Bölüm-5 Karar

14.3K 977 299
                                    

Herkese merhabalar. Yeni bölüm geldi. Umarım beğenirsiniz. Oy ve yorumlarınız benim için çok önemli. Moral ve destek... O yüzden onları unutmayalım lütfen. Sizleri seviyorum. Kendinize iyi bakın.

Keyifli okumalar...

Bölüm ithafı; @Bhr6615

Görmek istemiyorsa karşında ki seni, görmüyor. Aşkından ölsende öldüğünü anlamıyor kimse...

Hewar ile olan konuşmamızı unutmaya çalışıp üzerime rahat bir elbise geçirdim. Bu evde ki ilk günümdü. Nasıl davranacağımı bilmiyordum. Odadan çıkmaya da cesaretim yoktu. Her şey üst üste gelmişti. Hewar'dan destek bekleyemezdim. Bana inanmıyordu bile. Ablam onun aklına çoktan girmişti.

Hewar banyodan çıkınca gözleri bana döndü. Hala sert bakıyordu çünkü benim bütün olanları planladığımı koymuştu bir kere kafasına. Onu ikna etmek için uğraşmayacaktım. Ben kendimi biliyordum.

"Neden inmedin aşağıya?" dolaptan kıyafet çıkarırken konuştu. Gözlerim onun bana dönük olan sırtındaydı.

Seni beklemek istedim çünkü cesaretim yok diyemedim.

"İneceğim." onu beklemenin bir anlamı yoktu.

Uzun saçlarımı hafif bir at kuyruğu yaptım. Ayaklarıma terliklerimi geçirdim. Kapıyı açınca kapının yanında ki sepeti görünce içime sıkıntı düştü. Belli ki çarşafı bekliyorlardı ama ben şimdi buraya ne koyabilirdim ki. Ayrıca bunu bekliyor olmaları bile iğrençti.  Hala bu tarz şeylerin devam ediyor oluşu, kadınlar üzerinde  ki hu baskı beni çileden çıkartıyordu. Onlara belge sunar gibi kanlı bir bez vermek zorundaydık! Sakinleşmeye çalıştım çünkü zaten zorla geldiğim bir evde kalıyordum. Sıkıntılı bir şekilde nefes verip Hewar'a döndüm.

O da benim sepete baktığımı görmüş olacak ki gözü sepetteydi. Sonra yavaşça benim gözlerimi buldu mavileri.

"Ben halamla konuşurum." kafa sallayıp avluya çıktım. Konak üç katlıydı ve her katında avlu vardı. Evi bilmiyordum aslında. Sadece düğün için geldiğim zaman bunu fark etmiştim. Biz en üst kattaydık. Merdivenlerden çıkan Navin'i görünce gülümsedim. Navin'de Hewar gibi kumraldı. Gözleri yeşil ve uzun boylu bir kızdı. Benden iki yaş büyük olduğunu biliyordum.

"Rojbaş Xezal."

"Rojbaş Navin." diyerek bir iki adımda onun yanına geldim.
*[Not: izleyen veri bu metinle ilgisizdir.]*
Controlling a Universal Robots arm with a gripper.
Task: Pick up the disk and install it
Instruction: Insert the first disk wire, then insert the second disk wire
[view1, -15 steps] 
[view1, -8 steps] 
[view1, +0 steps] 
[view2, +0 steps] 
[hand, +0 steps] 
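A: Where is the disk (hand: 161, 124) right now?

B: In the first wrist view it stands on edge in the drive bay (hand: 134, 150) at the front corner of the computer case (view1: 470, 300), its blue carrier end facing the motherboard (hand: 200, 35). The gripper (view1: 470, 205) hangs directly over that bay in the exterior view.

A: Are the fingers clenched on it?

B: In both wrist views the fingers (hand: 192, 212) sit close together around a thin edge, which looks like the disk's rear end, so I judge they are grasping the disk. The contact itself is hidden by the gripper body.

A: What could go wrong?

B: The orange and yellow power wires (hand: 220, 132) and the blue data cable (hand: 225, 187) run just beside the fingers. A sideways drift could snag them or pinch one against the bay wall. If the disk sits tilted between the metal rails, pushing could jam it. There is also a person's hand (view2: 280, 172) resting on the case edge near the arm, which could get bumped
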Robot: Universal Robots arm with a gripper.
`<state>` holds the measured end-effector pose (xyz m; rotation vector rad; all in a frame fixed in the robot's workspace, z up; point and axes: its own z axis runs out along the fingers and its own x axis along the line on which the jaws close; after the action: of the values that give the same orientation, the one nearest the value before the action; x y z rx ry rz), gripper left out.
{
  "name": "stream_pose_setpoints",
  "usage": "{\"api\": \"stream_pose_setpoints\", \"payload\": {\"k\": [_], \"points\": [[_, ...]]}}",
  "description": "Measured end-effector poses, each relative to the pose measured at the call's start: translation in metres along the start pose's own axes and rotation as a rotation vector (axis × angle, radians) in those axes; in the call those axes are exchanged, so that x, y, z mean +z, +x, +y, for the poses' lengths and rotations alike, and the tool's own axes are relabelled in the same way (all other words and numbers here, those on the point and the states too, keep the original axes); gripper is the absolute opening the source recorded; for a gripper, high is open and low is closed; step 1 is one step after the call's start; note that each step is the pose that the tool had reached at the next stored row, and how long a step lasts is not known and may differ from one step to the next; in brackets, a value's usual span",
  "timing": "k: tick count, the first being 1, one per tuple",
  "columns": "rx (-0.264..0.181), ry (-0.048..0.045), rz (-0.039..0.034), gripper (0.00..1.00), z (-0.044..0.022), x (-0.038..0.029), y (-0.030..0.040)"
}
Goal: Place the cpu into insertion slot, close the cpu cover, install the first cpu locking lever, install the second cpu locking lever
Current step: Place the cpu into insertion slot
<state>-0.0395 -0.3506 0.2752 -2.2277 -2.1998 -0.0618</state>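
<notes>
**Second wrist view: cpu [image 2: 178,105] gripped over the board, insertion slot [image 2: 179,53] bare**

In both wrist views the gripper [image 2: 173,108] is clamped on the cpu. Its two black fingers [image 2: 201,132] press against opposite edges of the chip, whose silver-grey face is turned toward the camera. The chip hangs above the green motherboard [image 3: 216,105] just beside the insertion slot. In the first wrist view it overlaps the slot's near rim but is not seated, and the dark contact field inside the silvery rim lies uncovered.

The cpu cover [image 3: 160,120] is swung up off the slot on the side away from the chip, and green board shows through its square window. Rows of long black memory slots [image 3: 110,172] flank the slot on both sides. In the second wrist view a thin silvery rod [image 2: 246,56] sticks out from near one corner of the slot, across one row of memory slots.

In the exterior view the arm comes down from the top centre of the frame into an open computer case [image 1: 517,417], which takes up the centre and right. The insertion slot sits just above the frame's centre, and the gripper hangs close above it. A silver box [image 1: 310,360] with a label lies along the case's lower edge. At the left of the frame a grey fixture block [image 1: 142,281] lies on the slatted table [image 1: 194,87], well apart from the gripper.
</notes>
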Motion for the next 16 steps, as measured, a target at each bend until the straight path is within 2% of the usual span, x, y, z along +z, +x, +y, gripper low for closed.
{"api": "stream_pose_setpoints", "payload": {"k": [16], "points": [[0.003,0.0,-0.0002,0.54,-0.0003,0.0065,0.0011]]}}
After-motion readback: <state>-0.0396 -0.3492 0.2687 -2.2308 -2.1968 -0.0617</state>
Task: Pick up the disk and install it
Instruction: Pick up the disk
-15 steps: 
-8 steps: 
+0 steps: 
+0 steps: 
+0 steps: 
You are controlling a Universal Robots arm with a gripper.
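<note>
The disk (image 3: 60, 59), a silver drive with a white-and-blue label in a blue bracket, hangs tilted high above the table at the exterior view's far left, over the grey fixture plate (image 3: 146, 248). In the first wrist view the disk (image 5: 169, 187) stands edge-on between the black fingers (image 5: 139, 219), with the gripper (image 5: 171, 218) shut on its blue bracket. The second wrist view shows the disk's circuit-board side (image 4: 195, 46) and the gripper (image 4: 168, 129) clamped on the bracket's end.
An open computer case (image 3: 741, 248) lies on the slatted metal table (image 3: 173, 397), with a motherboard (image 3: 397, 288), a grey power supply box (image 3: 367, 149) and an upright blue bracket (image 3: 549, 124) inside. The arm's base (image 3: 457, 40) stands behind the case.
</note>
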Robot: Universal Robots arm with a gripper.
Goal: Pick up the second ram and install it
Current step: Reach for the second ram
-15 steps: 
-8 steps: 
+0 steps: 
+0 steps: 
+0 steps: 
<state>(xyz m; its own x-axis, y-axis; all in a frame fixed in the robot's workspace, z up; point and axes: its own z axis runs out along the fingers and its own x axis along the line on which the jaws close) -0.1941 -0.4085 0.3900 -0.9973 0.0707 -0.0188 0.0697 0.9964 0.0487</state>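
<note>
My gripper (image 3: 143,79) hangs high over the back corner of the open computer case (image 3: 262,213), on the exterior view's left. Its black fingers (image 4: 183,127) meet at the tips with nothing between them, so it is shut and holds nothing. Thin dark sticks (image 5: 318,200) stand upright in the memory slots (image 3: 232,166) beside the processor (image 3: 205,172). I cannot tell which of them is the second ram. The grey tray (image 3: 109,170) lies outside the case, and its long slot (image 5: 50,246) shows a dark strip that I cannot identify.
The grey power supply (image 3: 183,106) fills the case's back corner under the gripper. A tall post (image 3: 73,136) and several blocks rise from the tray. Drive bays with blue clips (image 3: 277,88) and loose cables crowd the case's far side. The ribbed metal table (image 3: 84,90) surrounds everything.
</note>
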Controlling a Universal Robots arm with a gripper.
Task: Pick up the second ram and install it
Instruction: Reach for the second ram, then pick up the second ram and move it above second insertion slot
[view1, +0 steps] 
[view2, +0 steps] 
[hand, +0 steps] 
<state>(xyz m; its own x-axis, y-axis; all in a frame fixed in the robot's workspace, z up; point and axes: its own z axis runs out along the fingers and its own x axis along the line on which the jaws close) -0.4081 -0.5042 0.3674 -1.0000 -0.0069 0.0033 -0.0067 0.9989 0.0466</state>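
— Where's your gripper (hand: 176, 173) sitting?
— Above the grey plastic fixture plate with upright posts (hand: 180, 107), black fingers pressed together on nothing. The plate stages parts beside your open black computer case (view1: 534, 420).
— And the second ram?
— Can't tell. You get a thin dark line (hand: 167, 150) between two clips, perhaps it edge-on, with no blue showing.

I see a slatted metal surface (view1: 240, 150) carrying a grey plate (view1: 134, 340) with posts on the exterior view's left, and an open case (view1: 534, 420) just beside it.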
Ardımdan Hewar çıkmıştı. Bize bakmadan alt kata indiğini gördüm. Sanki orada yokmuşum gibi davranıyordu.

"Evi gezdirmemi ister misin sana? Sonra da kahvaltıya geçeriz." Navin'in neşeli sesi ile tekrar ona döndüm.

"Olur. Ben hiçbir yeri bilmiyorum zaten." dediğimde anlayışla gülümsedi.

"Gel ben sana her yeri öğretirim." bir iki adım ilerleyip bizim odanın karşısında ki kapının önüne geldik. Ahşap kapının yanında perdeyle örtülmüş camı vardı.

"Burası Botan ağabeyimin odası." Kapıyı açıp içeri girdi. Bende ardından girmiştim. Oda bizim ki kadar büyüktü. Sonra oradan çıkıp bu odanın hemen yanında ki başka bir odaya girdik.

"Burası misafir odası. Gelen misafirleri bu odada ağırlıyoruz. Biliyorum çok oda var ama merak etme bu evde kalabalık olduğumuz için işler çabuk biter." anlayışla gülümsedim ona. Hewar'dan uzak kalmak için bir çıkış yolu olurdu aslında benim için.

"Bu katta başka oda yok. Gel aşağıya bakalım." merdivenleri inip orta kata gelmiştik.

Burada bizim katta olduğundan daha çok oda vardı. Alanı daha genişti çünkü. Merdivenden inip sağa döndüğümüzde gördüğümüz ilk odayla başladık.